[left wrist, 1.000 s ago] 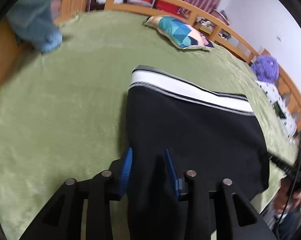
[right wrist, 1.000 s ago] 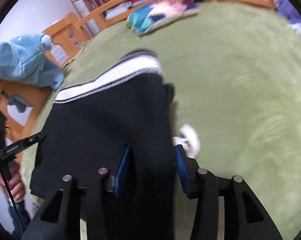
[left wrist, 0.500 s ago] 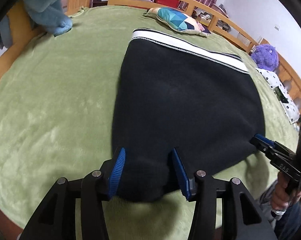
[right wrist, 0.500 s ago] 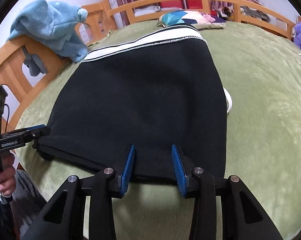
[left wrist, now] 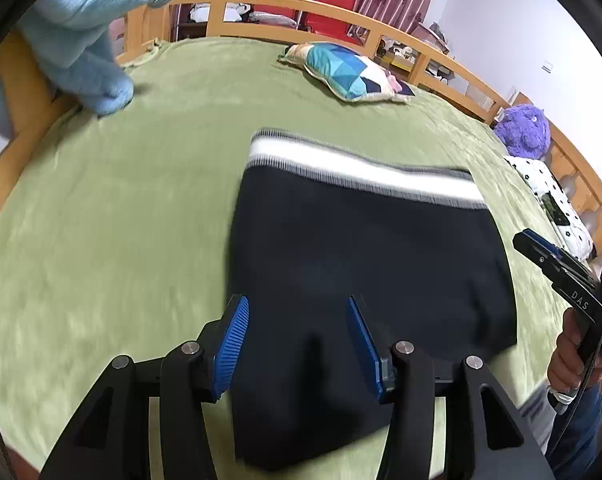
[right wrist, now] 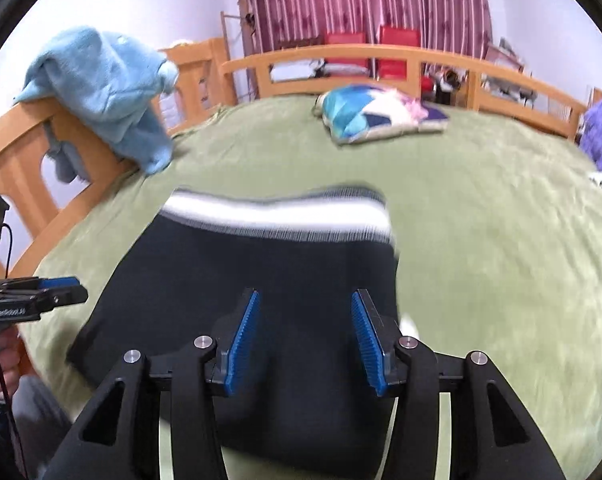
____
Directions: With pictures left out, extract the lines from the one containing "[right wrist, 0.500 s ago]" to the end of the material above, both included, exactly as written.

Solution for this problem:
[right wrist, 0.500 s ago] 
[left wrist, now] 
[right wrist, now] 

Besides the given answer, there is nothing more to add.